**INSTRUCTIONS TO FOLLOW**
Every record below must be written out exactly. Leave out the pictures.

Stored items from a collection
_ _ _ _

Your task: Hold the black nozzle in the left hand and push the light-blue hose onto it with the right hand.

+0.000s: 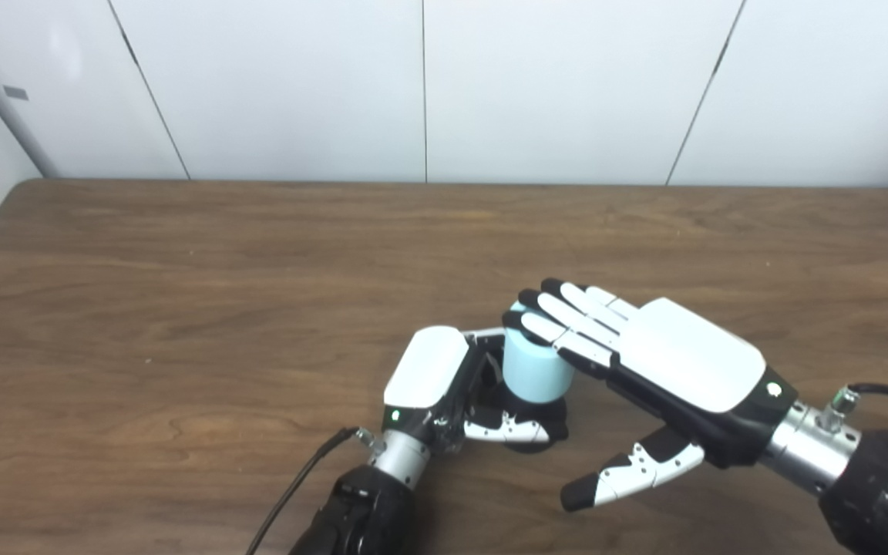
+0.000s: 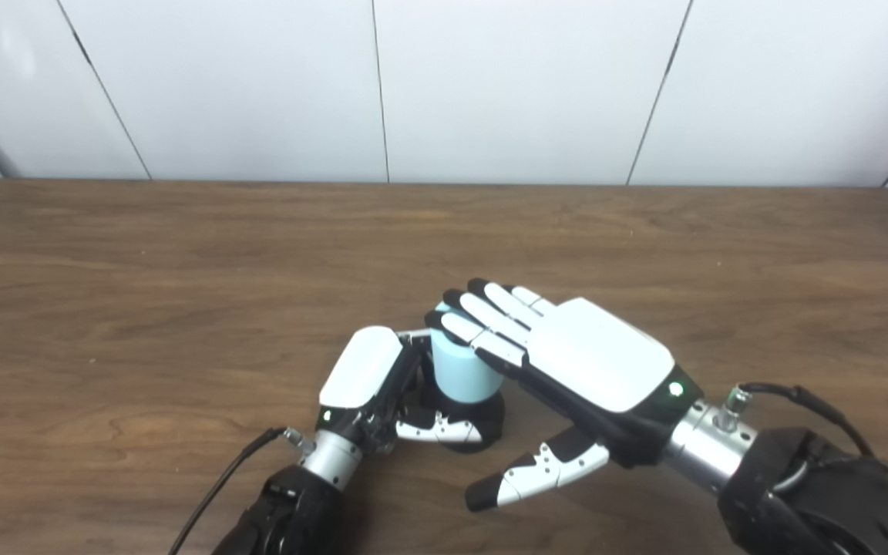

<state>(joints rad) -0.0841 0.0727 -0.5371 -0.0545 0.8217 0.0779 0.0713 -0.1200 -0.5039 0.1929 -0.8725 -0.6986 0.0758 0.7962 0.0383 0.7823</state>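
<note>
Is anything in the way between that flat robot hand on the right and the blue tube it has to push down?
Nothing visible. The right robot hand lies flat, fingers on top of the light-blue hose, which stands upright on the black nozzle held by the left robot hand.

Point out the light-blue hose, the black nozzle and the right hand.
light-blue hose [image 1: 534, 368]: left eye view, its side wall.
black nozzle [image 2: 490, 412]: right eye view, base beneath hose.
right hand [image 1: 687, 362]: left eye view, white back plate.

The light-blue hose, a short stubby cylinder, stands upright just below the frame's centre, seated on the black nozzle, whose dark base shows beneath it.
</note>
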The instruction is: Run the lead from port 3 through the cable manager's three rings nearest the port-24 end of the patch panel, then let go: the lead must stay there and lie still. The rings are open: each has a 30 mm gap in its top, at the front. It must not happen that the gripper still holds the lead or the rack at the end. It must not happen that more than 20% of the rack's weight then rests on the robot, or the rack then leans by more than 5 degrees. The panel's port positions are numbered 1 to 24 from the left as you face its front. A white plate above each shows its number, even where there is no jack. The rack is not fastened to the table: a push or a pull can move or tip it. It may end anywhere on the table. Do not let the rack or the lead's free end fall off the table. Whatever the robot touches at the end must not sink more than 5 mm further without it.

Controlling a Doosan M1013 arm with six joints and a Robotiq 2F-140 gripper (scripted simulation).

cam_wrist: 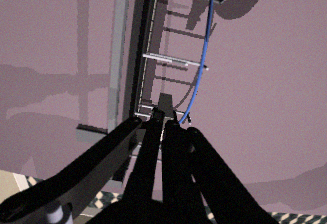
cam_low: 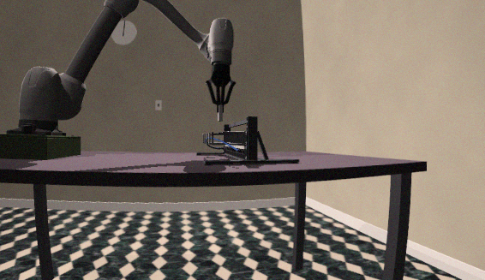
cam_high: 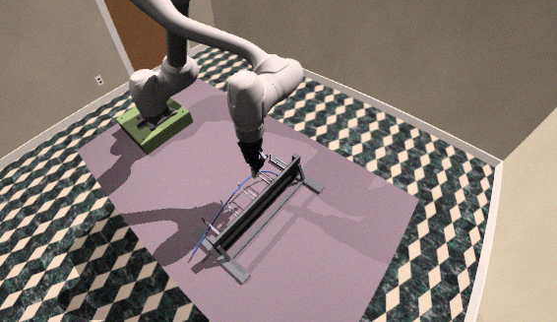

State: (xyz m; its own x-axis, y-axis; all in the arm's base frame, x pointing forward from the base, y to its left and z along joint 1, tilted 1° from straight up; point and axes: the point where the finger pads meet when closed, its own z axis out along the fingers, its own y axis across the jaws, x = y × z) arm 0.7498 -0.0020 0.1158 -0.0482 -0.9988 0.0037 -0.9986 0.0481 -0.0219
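Observation:
The dark rack (cam_high: 261,205) (cam_low: 252,135) (cam_wrist: 134,50) with the patch panel stands on the purple table (cam_high: 320,249) (cam_low: 128,165). Grey open rings (cam_high: 246,196) (cam_wrist: 171,60) stick out along its front. The blue lead (cam_high: 239,186) (cam_low: 223,142) starts at the rack's far end. It arcs along the row of rings, and its free end (cam_high: 193,255) lies on the table past the near end. I cannot tell which rings it passes through. My gripper (cam_high: 254,174) (cam_low: 219,118) (cam_wrist: 163,103) is shut and empty. It hangs above the rack's far end, beside the lead's start and clear of it.
The green robot base (cam_high: 154,121) (cam_low: 38,145) sits at the table's far left corner. The rack's grey feet (cam_high: 315,186) reach out across the table. The lead's free end lies near the table's left edge (cam_high: 143,239).

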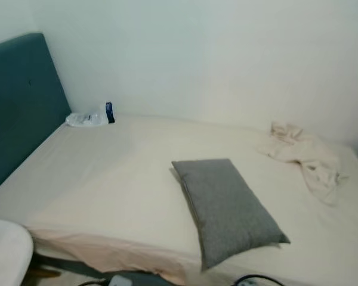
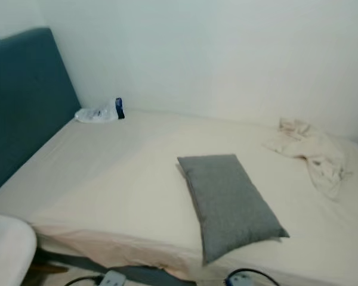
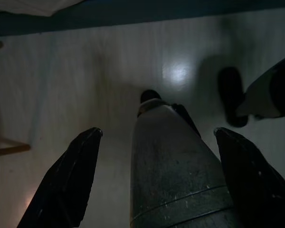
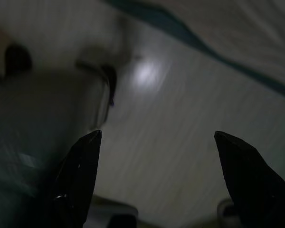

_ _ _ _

**EXERCISE ANSWER**
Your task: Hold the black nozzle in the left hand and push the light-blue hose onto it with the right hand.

+0.000s: 
+0.000s: 

<state>(joints rad) -0.0841 0.0727 -0.5371 -0.0545 0.8217 0.0779 0.0713 -0.1200 -0.5039 0.1929 -0.8725 -0.6986 0.0758 0.7962 0.0383 0.7823</state>
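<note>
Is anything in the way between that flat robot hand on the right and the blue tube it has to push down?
Nothing visible. The right robot hand lies flat, fingers on top of the light-blue hose, which stands upright on the black nozzle held by the left robot hand.

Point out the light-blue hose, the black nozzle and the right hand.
light-blue hose [image 1: 534, 368]: left eye view, its side wall.
black nozzle [image 2: 490, 412]: right eye view, base beneath hose.
right hand [image 1: 687, 362]: left eye view, white back plate.

The light-blue hose, a short stubby cylinder, stands upright just below the frame's centre, seated on the black nozzle, whose dark base shows beneath it.
</note>
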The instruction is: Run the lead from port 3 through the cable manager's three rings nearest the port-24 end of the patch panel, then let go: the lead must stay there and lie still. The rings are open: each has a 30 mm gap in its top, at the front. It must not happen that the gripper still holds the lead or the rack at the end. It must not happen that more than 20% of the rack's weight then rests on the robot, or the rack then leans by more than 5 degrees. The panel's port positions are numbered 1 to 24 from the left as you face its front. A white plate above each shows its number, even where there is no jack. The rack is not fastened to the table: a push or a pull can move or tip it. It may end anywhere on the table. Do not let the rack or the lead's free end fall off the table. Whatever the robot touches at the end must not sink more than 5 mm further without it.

Controlling a Doosan M1013 arm with six joints and a Robotiq 2F-140 gripper (scripted simulation).

cam_wrist: 
cam_low: 
cam_high: 

State: (xyz m; its own x-axis, y-axis; all in the arm's base frame, x pointing forward from the base, y to its left and z along joint 1, tilted 1° from straight up; point and axes: the point where the finger pads meet when closed, its own z axis out along the fingers, its own y axis across the jaws, x = y × z) arm 0.7498 -0.0020 0.1158 -0.0482 -0.9988 0.0037 -0.9986 0.0481 -0.0219
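Observation:
The dark rack (cam_high: 261,205) (cam_low: 252,135) (cam_wrist: 134,50) with the patch panel stands on the purple table (cam_high: 320,249) (cam_low: 128,165). Grey open rings (cam_high: 246,196) (cam_wrist: 171,60) stick out along its front. The blue lead (cam_high: 239,186) (cam_low: 223,142) starts at the rack's far end. It arcs along the row of rings, and its free end (cam_high: 193,255) lies on the table past the near end. I cannot tell which rings it passes through. My gripper (cam_high: 254,174) (cam_low: 219,118) (cam_wrist: 163,103) is shut and empty. It hangs above the rack's far end, beside the lead's start and clear of it.
The green robot base (cam_high: 154,121) (cam_low: 38,145) sits at the table's far left corner. The rack's grey feet (cam_high: 315,186) reach out across the table. The lead's free end lies near the table's left edge (cam_high: 143,239).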

Nothing further is required for this exercise.